→ Exercise prompt
The required output is a verbatim transcription of the listing, pictures excluded.

→ Entries supplied
* * * * * * * * *

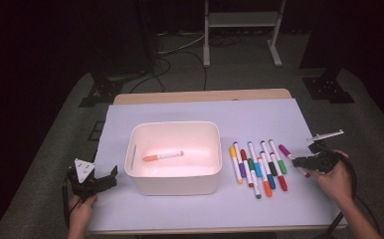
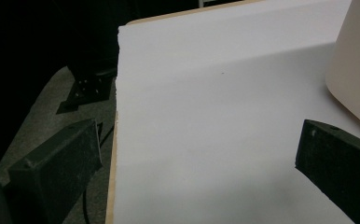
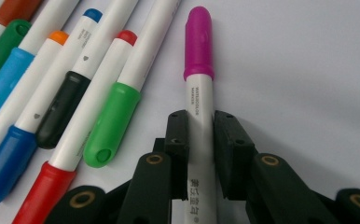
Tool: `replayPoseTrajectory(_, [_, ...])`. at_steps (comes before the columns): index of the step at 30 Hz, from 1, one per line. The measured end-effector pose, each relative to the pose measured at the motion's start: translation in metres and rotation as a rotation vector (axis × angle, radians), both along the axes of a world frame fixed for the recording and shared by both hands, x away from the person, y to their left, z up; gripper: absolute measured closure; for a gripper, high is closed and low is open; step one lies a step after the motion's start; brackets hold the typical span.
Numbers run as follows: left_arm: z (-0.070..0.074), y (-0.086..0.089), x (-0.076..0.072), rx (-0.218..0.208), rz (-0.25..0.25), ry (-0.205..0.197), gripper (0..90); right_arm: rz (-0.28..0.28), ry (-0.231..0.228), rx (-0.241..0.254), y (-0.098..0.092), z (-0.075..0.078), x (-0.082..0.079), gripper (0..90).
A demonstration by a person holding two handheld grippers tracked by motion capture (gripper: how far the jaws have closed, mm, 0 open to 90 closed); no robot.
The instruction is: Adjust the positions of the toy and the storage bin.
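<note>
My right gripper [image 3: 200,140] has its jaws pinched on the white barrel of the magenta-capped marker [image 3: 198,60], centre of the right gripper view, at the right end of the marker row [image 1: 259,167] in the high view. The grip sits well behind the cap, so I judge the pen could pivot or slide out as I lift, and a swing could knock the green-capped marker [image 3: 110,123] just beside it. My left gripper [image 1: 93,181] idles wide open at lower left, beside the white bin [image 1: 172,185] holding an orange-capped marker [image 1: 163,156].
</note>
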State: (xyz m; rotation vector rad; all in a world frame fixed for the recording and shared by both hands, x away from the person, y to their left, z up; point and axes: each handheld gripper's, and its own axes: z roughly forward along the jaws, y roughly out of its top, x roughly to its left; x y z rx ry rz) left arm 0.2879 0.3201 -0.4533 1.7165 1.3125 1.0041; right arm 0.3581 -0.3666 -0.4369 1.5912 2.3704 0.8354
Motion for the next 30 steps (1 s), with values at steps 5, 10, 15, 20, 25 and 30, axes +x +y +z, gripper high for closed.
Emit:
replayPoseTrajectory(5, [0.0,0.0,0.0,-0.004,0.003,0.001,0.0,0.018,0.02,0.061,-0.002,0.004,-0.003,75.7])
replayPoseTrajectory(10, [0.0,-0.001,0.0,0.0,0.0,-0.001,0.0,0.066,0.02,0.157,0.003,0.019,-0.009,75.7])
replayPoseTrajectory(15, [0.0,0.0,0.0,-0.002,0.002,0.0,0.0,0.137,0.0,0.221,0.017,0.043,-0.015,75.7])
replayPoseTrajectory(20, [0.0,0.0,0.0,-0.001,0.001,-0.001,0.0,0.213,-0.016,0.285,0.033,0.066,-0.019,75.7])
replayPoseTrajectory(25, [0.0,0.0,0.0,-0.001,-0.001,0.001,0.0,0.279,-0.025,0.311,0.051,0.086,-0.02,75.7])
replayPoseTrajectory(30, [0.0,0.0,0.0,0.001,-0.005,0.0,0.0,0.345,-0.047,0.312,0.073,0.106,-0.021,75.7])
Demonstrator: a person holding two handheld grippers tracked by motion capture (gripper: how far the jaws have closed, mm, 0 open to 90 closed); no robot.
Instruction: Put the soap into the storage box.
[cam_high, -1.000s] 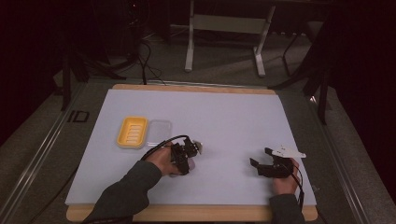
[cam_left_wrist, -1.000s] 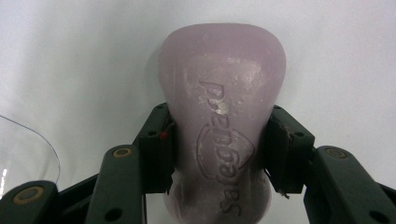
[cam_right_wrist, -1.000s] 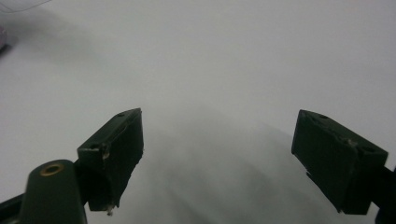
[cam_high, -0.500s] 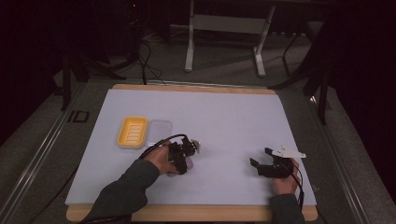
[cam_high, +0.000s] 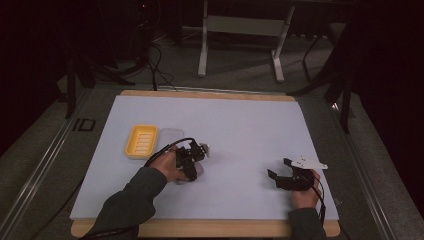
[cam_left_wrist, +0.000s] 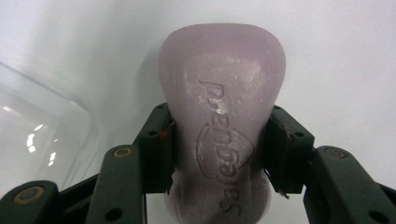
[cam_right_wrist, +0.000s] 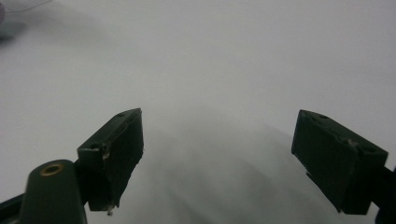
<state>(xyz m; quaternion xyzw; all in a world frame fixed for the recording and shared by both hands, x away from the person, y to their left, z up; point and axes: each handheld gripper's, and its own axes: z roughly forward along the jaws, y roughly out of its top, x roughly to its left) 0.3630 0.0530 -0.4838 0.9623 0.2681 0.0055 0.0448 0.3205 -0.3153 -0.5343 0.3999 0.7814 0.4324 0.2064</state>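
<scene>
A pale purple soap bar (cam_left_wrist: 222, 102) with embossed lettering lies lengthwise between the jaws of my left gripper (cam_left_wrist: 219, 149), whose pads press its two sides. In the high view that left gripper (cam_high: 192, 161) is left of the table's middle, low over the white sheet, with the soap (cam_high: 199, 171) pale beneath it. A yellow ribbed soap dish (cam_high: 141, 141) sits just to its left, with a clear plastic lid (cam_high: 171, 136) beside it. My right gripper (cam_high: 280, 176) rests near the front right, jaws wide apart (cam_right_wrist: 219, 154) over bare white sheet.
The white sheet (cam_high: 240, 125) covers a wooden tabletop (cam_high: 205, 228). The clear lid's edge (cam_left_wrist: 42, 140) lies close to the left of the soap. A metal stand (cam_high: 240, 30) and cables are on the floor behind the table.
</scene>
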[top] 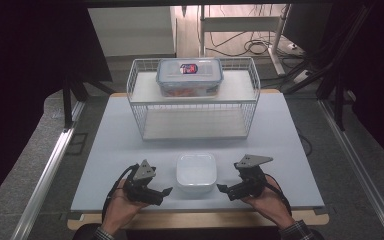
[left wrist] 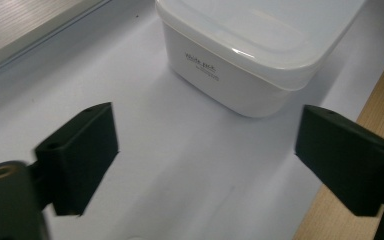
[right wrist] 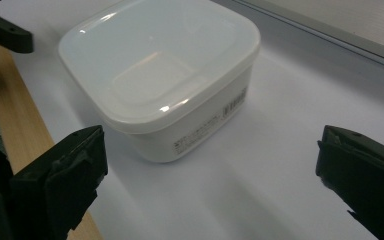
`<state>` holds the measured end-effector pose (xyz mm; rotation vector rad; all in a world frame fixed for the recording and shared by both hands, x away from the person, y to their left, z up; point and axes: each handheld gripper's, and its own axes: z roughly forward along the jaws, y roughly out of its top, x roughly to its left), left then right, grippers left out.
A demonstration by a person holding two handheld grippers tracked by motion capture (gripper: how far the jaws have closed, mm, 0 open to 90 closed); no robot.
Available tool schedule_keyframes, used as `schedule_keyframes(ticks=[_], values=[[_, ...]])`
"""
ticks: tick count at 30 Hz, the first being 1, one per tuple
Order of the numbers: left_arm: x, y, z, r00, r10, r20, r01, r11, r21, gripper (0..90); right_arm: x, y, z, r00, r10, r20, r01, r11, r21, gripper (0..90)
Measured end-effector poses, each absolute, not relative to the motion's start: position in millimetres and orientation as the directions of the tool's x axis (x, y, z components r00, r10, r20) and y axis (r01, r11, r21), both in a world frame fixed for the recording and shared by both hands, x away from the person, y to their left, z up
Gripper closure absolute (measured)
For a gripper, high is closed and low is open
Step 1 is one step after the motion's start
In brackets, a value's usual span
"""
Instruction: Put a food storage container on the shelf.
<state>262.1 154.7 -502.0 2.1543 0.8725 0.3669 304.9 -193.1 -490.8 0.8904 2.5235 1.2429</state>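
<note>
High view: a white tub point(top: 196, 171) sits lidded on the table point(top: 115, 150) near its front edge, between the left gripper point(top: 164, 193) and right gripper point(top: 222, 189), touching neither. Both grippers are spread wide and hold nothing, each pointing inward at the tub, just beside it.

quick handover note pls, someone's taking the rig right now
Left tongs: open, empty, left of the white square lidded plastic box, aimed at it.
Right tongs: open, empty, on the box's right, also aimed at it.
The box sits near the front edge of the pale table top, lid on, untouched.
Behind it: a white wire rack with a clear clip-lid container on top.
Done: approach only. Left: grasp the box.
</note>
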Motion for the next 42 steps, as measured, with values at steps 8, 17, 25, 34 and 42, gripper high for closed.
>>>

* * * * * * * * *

→ Written answer
Tool: `replayPoseTrajectory(_, [_, ...])`. at_steps (comes before the columns): index of the step at 30 Hz, from 1, one per line. The measured end-effector pose, each relative to the pose measured at the motion's start: translation in metres and rotation as a rotation vector (axis × angle, radians), both along the axes of a world frame fixed for the recording and shared by both hands, x away from the person, y to their left, z up; gripper: absolute measured closure; for a gripper, high is closed and low is open; step one lies a step after the motion's start; brackets hold the typical span.
Numbers run as follows: left_arm: z (-0.070..0.074), y (-0.086..0.089), x (-0.076..0.072), rx (-0.218..0.208), rz (-0.25..0.25), ry (-0.205..0.197), gripper (0..90); right_arm: rz (-0.28..0.28), ry (-0.231..0.228), rx (-0.241..0.254), y (-0.098..0.092), z (-0.075..0.078), x (-0.082..0.079), gripper (0..90).
A demonstration by a person holding two handheld grippers tracked by motion capture (gripper: how far the jaws have closed, mm, 0 open to 90 closed); no robot.
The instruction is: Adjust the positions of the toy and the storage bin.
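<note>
My right gripper [image 3: 200,140] has its jaws pinched on the white barrel of the magenta-capped marker [image 3: 198,60], centre of the right gripper view, at the right end of the marker row [image 1: 259,167] in the high view. The grip sits well behind the cap, so I judge the pen could pivot or slide out as I lift, and a swing could knock the green-capped marker [image 3: 110,123] just beside it. My left gripper [image 1: 93,181] idles wide open at lower left, beside the white bin [image 1: 172,185] holding an orange-capped marker [image 1: 163,156].
</note>
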State: (xyz m; rotation vector rad; all in a world frame fixed for the recording and shared by both hands, x away from the person, y to their left, z up; point and axes: each handheld gripper's, and its own axes: z roughly forward along the jaws, y roughly out of its top, x roughly to its left; x y z rx ry rz) left arm 0.2879 0.3201 -0.4533 1.7165 1.3125 1.0041; right arm 0.3581 -0.3666 -0.4369 1.5912 2.3704 0.8354
Motion for the next 30 steps (1 s), with values at steps 5, 10, 15, 20, 25 and 30, axes +x +y +z, gripper high for closed.
Emit:
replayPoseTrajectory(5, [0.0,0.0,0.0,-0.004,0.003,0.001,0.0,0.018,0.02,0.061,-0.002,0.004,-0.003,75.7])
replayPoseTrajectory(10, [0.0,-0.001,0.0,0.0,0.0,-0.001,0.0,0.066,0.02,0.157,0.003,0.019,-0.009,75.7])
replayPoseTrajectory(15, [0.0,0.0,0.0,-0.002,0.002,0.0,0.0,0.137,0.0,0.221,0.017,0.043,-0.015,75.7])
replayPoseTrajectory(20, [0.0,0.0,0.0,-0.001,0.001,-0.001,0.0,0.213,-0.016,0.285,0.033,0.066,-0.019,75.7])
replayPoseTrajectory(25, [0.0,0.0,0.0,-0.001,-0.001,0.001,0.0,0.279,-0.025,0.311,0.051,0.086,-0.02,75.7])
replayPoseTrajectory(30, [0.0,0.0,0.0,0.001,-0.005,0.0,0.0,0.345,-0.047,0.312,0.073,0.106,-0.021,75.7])
Demonstrator: a person holding two handheld grippers tracked by motion capture (gripper: how far the jaws have closed, mm, 0 open to 90 closed); no robot.
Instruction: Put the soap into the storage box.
[cam_high, -1.000s] 
[cam_left_wrist, -1.000s] 
[cam_right_wrist, -1.000s] 
[cam_high, -0.500s] 
[cam_high, +0.000s] 
[cam_left_wrist, +0.000s] 
[cam_right_wrist, +0.000s] 
<state>(xyz m; quaternion xyzw; all in a world frame fixed for the recording and shared by both hands, x away from the person, y to their left, z up; point and axes: each handheld gripper's, and its own axes: z roughly forward along the jaws, y roughly out of its top, x roughly to its left) 0.3630 0.0530 -0.4838 0.9623 0.2681 0.0055 0.0448 0.3205 -0.3153 -0.5343 0.3999 0.7814 0.4324 0.2064</state>
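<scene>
A pale purple soap bar (cam_left_wrist: 222, 102) with embossed lettering lies lengthwise between the jaws of my left gripper (cam_left_wrist: 219, 149), whose pads press its two sides. In the high view that left gripper (cam_high: 192, 161) is left of the table's middle, low over the white sheet, with the soap (cam_high: 199, 171) pale beneath it. A yellow ribbed soap dish (cam_high: 141, 141) sits just to its left, with a clear plastic lid (cam_high: 171, 136) beside it. My right gripper (cam_high: 280, 176) rests near the front right, jaws wide apart (cam_right_wrist: 219, 154) over bare white sheet.
The white sheet (cam_high: 240, 125) covers a wooden tabletop (cam_high: 205, 228). The clear lid's edge (cam_left_wrist: 42, 140) lies close to the left of the soap. A metal stand (cam_high: 240, 30) and cables are on the floor behind the table.
</scene>
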[top] 
[left wrist] 
[right wrist] 
`<state>` holds the measured end-effector pose (xyz mm; rotation vector rad; all in a world frame fixed for the recording and shared by both hands, x away from the person, y to their left, z up; point and axes: each handheld gripper's, and its own axes: z roughly forward along the jaws, y roughly out of its top, x roughly to its left), left then right, grippers left out.
A demonstration by a person holding two handheld grippers tracked by motion capture (gripper: how far the jaws have closed, mm, 0 open to 90 closed); no robot.
Available tool schedule_keyframes, used as `schedule_keyframes(ticks=[_], values=[[_, ...]])`
"""
ticks: tick count at 30 Hz, the first being 1, one per tuple
Order of the numbers: left_arm: x, y, z, r00, r10, r20, r01, r11, r21, gripper (0..90); right_arm: x, y, z, r00, r10, r20, r01, r11, r21, gripper (0..90)
Measured end-effector poses, each absolute, not relative to the motion's start: position in millimetres and orientation as the directions of the tool's x axis (x, y, z components r00, r10, r20) and y axis (r01, r11, r21), both in a world frame fixed for the recording and shared by both hands, x away from the person, y to their left, z up
Gripper closure absolute (measured)
For a gripper, high is closed and low is open
Step 1 is one step after the motion's start
In brackets, a value's usual span
"""
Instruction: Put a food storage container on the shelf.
<state>262.1 154.7 -502.0 2.1543 0.8725 0.3669 304.9 -193.1 -490.8 0.8904 2.5235 1.2429</state>
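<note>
High view: a white tub point(top: 196, 171) sits lidded on the table point(top: 115, 150) near its front edge, between the left gripper point(top: 164, 193) and right gripper point(top: 222, 189), touching neither. Both grippers are spread wide and hold nothing, each pointing inward at the tub, just beside it.

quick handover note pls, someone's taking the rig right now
Left tongs: open, empty, left of the white square lidded plastic box, aimed at it.
Right tongs: open, empty, on the box's right, also aimed at it.
The box sits near the front edge of the pale table top, lid on, untouched.
Behind it: a white wire rack with a clear clip-lid container on top.
Done: approach only. Left: grasp the box.
</note>
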Motion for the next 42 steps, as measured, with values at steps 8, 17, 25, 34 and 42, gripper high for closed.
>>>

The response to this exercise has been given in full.